Koleno: I really liked doing listings for publicly traded companies, and it was a niche that not a lot of agents get into. I liked the systemized nature of it as I am a very systems-driven person. I like selling homes, but I like doing it at a large scale.

My goal is to sell your house and if I can do it and save you money, I think that is a win.

BH: When you started your brokerage you certainly had quite a few industry contacts, but how did you go about building your business from that base?

Koleno: I did is through strategic partnering. I am very non-traditional. You will never see any marketing from me. Instead, I strategically partner with different companies and people to give me the opportunity to leverage technology. But those partnerships have allowed me to gain access to additional markets. Now I am licensed in 11 states.

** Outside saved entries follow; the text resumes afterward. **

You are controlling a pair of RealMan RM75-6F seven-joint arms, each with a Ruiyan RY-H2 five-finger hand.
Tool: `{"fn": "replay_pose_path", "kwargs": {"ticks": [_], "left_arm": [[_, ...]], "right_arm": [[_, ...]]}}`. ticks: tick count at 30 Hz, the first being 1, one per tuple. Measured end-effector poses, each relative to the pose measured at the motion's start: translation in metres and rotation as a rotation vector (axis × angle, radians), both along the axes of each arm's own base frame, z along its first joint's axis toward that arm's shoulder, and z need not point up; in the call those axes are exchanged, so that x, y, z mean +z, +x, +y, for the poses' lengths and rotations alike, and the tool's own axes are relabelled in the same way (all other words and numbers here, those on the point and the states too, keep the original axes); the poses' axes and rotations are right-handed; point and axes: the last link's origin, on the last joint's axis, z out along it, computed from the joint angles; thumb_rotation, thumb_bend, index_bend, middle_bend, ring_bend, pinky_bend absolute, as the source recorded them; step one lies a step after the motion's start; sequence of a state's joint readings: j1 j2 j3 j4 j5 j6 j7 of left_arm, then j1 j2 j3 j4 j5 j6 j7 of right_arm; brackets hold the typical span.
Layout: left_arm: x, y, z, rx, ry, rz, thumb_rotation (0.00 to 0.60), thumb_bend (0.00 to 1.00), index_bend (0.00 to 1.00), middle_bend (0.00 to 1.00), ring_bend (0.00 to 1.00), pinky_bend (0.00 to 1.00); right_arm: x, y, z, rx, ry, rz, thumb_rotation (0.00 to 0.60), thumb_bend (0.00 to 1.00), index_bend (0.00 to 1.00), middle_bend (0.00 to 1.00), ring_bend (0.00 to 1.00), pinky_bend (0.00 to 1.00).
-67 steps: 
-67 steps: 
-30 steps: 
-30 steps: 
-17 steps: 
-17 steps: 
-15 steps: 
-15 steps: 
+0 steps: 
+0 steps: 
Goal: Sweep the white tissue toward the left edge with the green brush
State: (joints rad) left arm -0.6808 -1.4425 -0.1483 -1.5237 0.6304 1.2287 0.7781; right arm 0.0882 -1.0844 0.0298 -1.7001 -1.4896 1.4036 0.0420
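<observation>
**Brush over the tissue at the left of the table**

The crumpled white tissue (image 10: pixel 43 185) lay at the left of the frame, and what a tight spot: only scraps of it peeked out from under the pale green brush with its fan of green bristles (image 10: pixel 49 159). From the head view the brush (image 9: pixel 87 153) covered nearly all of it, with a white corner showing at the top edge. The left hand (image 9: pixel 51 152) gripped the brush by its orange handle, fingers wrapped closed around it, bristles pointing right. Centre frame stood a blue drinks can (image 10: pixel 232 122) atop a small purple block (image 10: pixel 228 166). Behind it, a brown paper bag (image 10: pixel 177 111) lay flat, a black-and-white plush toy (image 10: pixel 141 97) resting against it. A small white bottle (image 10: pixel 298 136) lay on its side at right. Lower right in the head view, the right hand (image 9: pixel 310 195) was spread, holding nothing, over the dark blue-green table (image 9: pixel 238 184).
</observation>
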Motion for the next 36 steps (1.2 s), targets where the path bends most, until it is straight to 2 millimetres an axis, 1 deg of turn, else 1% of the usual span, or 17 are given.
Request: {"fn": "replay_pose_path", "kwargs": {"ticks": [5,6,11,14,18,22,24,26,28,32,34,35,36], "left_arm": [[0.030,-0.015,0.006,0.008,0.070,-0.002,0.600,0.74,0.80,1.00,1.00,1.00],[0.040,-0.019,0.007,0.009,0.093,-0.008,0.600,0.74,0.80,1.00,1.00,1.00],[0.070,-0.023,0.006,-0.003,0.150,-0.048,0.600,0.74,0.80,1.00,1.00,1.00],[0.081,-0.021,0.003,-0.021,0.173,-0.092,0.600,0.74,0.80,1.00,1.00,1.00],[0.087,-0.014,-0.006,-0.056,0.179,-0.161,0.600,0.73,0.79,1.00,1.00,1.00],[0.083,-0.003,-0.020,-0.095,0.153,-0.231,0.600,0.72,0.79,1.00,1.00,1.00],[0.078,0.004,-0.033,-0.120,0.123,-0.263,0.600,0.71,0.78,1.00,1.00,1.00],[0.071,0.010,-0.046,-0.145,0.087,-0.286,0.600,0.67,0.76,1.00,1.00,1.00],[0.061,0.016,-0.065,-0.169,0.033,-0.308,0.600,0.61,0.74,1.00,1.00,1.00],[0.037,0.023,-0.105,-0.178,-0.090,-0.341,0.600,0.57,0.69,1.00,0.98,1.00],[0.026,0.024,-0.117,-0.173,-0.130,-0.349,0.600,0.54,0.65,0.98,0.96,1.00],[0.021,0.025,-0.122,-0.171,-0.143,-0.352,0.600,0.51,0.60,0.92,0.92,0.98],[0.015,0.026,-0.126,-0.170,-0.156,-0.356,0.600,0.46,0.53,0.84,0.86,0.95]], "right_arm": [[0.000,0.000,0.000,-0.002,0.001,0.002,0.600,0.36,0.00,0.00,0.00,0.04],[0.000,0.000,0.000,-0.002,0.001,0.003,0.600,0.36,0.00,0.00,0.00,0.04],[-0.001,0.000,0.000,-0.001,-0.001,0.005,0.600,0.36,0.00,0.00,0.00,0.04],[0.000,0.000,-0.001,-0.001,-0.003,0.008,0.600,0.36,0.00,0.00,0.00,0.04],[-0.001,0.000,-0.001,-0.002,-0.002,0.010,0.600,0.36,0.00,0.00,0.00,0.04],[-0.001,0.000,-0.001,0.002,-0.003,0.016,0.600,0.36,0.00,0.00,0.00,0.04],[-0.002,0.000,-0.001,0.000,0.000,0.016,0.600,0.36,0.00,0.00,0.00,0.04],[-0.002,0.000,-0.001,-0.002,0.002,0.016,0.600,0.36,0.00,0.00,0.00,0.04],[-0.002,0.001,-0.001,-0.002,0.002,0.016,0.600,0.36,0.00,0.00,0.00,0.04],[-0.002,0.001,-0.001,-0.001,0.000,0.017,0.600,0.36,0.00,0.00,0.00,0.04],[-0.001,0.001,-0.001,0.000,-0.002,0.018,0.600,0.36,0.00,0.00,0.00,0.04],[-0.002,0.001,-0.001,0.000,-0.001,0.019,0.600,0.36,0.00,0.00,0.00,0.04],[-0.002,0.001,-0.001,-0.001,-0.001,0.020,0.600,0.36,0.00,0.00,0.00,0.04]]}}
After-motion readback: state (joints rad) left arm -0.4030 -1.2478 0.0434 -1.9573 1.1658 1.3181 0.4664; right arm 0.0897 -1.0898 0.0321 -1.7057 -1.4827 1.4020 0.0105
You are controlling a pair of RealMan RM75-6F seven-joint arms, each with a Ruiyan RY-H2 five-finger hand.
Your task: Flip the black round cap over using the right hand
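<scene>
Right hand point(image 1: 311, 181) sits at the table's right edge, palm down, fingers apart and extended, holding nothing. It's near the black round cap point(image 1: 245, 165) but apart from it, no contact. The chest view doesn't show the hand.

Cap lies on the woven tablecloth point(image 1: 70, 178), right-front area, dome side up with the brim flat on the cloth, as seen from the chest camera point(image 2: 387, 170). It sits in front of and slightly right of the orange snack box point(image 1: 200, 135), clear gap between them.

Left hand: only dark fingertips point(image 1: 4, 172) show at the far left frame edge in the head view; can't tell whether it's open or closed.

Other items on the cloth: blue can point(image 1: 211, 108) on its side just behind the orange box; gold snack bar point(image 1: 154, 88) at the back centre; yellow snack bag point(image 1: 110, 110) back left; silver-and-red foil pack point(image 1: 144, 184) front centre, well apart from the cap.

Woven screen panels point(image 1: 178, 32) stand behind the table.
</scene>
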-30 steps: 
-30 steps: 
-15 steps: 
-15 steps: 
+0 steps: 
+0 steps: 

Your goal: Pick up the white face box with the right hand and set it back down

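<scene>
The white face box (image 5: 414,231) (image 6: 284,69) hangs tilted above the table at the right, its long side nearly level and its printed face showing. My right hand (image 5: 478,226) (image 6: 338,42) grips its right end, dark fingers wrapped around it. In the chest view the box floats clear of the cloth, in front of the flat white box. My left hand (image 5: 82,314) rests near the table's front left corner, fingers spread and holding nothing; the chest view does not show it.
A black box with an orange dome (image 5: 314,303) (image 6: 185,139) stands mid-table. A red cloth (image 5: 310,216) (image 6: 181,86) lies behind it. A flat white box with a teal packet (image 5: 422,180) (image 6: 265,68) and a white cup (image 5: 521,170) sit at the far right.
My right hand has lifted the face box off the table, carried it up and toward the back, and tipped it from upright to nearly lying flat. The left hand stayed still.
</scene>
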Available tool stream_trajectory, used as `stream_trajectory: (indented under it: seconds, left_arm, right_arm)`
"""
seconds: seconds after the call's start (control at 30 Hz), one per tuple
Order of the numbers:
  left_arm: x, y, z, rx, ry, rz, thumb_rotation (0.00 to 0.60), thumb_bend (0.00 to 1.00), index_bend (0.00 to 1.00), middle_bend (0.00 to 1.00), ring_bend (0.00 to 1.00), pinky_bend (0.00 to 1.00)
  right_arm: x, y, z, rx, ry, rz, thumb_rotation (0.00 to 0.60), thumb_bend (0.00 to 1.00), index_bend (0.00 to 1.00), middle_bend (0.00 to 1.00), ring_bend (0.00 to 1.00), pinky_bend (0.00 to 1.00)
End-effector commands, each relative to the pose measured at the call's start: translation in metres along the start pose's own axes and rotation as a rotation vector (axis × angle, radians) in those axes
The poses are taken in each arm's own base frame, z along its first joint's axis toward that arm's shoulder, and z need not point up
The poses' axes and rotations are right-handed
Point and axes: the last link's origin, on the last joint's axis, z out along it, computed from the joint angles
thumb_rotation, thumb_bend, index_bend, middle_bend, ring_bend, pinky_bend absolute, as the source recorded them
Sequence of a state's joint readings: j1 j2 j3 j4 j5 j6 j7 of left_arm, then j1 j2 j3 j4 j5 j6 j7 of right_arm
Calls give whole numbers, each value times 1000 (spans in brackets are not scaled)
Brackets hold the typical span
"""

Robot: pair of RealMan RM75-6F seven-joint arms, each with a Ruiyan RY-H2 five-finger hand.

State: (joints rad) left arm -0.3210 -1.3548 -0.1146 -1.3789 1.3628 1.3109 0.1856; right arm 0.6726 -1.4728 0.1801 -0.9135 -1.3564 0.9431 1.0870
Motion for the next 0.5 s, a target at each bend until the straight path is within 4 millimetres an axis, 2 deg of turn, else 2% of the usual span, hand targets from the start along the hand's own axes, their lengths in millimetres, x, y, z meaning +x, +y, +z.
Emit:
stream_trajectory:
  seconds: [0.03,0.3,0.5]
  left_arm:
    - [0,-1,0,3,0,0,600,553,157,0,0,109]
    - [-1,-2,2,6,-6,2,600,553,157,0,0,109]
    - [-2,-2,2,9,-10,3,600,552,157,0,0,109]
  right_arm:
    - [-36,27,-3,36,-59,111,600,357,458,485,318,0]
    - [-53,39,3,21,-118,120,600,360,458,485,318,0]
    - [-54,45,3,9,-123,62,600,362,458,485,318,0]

I do a lot of for sale by owners, plus clients from my partnerships.

BH: Can you tell me a bit about how your flat-fee model works?

Koleno: In the real estate world I see three different ways to service a customer. There is the full-service, white-glove treatment that the Compasses of the world are doing. If someone wanted that, I would refer them to a Compass agent because that isn’t me. Then, at the other end, you have the flat-fee model where all they do is list the house on the MLS. While we will do that, it isn’t our specialty.

We are somewhere in the middle. We leverage technology to do things like 3D tours to help customers boost their listings. We offer à la carte services for other services, like detailed CMAs or drone photography. Those services can be added on to our base listing fee.

We have vendors in the local markets where we operate that handle the photography and things like that. I can do flat fee to full service all because of technology, and I could be in all 50 states if I wanted to eventually.

BH: What are some of the biggest challenges you have faced in your career?

Koleno: I am still overcoming the pandemic. We made some phenomenal income in 2019 and had a system in place and processes that we thought were great, but the pandemic hit and took all my top customers and stopped them from being able to sell because nobody would move out of their homes and the eviction moratorium was in place.

So, everything froze and, because I wasn’t marketing to regular folks, I didn’t have that base of business. So, that has been a challenge. It is getting better, but it forced us to regroup, and it prompted me to get my license in other states.

I am a strategic planner. I am a visionary. If you saw my walls, they are covered with vision boards. But back in 2015 or 2016, the National Association of Realtors published something about top dangers to the real estate industry, and I used that as my market research to come up with my plan.

I made my plan counter to the traditional agent’s business model due to the whole idea of blue ocean strategy. In a blue ocean you are by yourself, but in a red ocean it is a blood bath fighting with other agents for the same business and I knew I wanted to be in a blue ocean and be different.